Even today it remains unclear if all asymptomatic patients are capable of infecting other people and what capacity they have to do so. Much less is known about reinfected people. In any case, scientists hope that, if they are really capable of infecting, their ability to do so will be reduced compared to people who pass the first infection with symptoms.

What is the cause of reinfection, coronavirus mutations, a transient immunity, or both?

It is unknown. On the one hand, it was observed that, of the 24 mutations that the coronavirus from the second infection had, some of them caused changes in four amino acids that are part of protein S. Protein S is one of the proteins that are part of the spicules of the coronavirus and that intervenes in the invasion of the coronavirus in the cell. It is also one of the proteins that the immune system recognizes to identify this virus as a foreign agent and attack it. Could these protein S changes have triggered re-infection by a less effective immune response? It is not known, the Hong Kong researchers acknowledge that more studies, serological among them, are needed to clarify this issue.

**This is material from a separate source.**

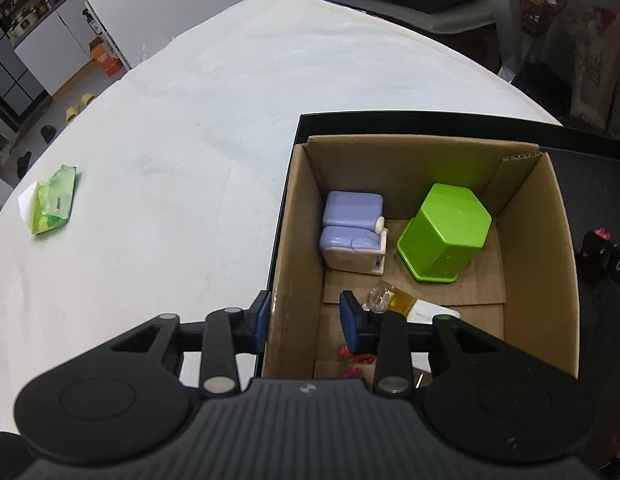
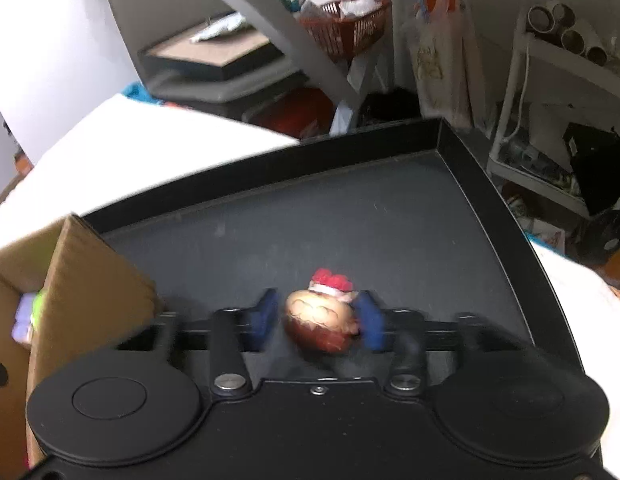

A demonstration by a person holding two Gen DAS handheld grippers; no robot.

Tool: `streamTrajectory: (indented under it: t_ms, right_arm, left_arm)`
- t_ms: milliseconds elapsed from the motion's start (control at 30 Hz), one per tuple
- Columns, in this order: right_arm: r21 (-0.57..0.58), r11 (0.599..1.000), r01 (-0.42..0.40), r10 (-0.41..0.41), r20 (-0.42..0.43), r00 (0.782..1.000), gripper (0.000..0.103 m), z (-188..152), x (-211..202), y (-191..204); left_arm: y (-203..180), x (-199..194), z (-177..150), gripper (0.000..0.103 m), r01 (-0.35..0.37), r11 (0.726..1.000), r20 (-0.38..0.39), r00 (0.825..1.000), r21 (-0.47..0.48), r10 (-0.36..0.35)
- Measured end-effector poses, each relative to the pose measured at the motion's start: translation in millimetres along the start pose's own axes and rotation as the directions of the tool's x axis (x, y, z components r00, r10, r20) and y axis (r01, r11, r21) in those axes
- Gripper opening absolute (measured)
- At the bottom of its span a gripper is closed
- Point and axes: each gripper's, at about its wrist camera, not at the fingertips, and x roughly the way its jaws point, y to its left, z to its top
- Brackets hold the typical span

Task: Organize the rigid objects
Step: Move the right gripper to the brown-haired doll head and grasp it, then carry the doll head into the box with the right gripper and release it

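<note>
Between right gripper [image 2: 318,322] pads: figurine [image 2: 322,322] on black tray [image 2: 390,216], pads closing in, contact blurred. Squeeze centred, lift straight, carry leftward to box [image 2: 90,280]. Left gripper [image 1: 306,322] clamps box wall [image 1: 288,272], steadying. Figurine details smeared; red bits under left gripper unidentifiable.

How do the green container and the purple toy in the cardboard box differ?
The green container is bright lime, hexagonal and tipped over with its base up; the purple toy is pale lilac with a white base, rounded, and sits upright. The green container looks bulkier and lies to the right; the purple toy sits nearer the left wall. Both rest inside the cardboard box.
</note>
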Motion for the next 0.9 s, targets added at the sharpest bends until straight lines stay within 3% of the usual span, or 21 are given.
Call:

On the other hand, it was also observed that this reinfected person did not have detectable IgG antibodies against SARS-CoV-2 only 10 days after showing mild symptoms in the first infection. It is possible that people with these characteristics are more susceptible to reinfection and their immunity decreases over time. In any case, we already knew from multiple studies that immunity against coronaviruses is not lifelong, but temporary (especially for cold coronaviruses). It was a matter of time before reinfections from this new coronavirus appeared, although it was hoped that years and not months would pass before detecting reinfections.

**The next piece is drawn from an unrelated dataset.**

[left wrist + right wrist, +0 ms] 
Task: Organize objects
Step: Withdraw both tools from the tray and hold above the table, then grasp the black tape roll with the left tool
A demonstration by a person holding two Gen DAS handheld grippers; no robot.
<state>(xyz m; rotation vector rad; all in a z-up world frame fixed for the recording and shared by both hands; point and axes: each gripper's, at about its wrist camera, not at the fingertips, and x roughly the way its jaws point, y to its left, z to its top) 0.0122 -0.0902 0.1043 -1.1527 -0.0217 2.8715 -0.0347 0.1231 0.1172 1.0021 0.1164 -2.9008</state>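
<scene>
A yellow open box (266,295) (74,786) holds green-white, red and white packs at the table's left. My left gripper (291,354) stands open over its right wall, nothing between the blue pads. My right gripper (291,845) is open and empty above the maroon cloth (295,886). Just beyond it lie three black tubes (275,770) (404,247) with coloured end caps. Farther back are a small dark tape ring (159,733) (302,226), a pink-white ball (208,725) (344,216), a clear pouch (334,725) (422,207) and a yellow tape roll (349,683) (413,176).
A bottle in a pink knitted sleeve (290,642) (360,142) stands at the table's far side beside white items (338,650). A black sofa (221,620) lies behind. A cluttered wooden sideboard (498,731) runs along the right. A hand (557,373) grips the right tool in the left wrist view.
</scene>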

In any case, it is important to clarify that immunity is not a matter of black and white. It is not about whether someone is protected or not, but about the degree of protection they have. The good news is that the reinfected person from Hong Kong had no symptoms in the second infection, which is most likely due to the person retaining some immunity from the first time. Enough protection not to have symptoms, but not enough to prevent infection entirely.

Could reinfections also occur after receiving a coronavirus vaccine?

We do not know yet. In addition to the fact that conclusions cannot be extrapolated from a single case of reinfection or a small number of them, it must also be borne in mind that certain vaccines can offer more lasting protection than passing the infection naturally. The coronavirus mutates slowly compared to the influenza virus, so the chances that an annual revaccination will be necessary as with this virus are reduced. In any case, even in the event that reinfections could occur after vaccines, it is expected that people would have mild symptoms or were asymptomatic, so they would protect people from risk.

How likely is reinfection by coronavirus going to be as time goes by?

We will only know this with the passage of time and as more cases of reinfection appear. Whether it appears earlier or later, the magnitude of reinfections and whether they are contagious or could not make the control of the pandemic more complicated.